Gardening quick fix indoors: Healthy sprouts part 1

If you love to garden, you can relate to the feelings of cabin fever during winter when you anticipate spring. I dream about various veggies or flowers I'm planning to plant and food we'll be harvesting. All the garden catalogs I get in the mail from January to March gets me pumped up and so thrilled that I begin adding seed packets to my collection early in February. I recently discovered something neat, the beauty of growing sprouts. There are many varieties of sprouts and if you're a fan, this is great news because sprouts are super easy to grow indoors all year round – they are highly nutritious plus you can have them ready to eat in about a week!        

Delicious crunchy sprouts are so good for you.  

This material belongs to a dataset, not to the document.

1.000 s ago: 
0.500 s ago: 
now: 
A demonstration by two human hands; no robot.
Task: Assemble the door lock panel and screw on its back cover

I'm still new to this but I'll share the old-fashioned way of growing sprouts. Basically, all you need is a wide-mouth jar for proper ventilation. You can use either a 1 Qt. mason jar for canning or a cracker jar (photo above), cheesecloth with a rubber band for draining and your seeds. I purchased the sprouts seeds from Botanical Interests, I started with a packet of mixed sprouts that consists of alfalfa, red clover and Daikon radish sprouts. It's wonderful that sprouts don't require sun to grow so they'll be alright in the kitchen. 

Step 1: Add 1-1.5 tbsp of seeds to a 1 Qt. jar. That's enough for me and my husband. If you want to grow more, use a bigger jar. Rinse your sprouts well with water by swirling inside the jar. Drain seeds with the cheesecloth secured by a rubber band. This is important, you'll be rinsing often. You want to avoid E. coli bacteria and other foodborne pathogens. It's also much better to buy certified organic sprouts, check out sproutpeople.org for supplies and helpful information.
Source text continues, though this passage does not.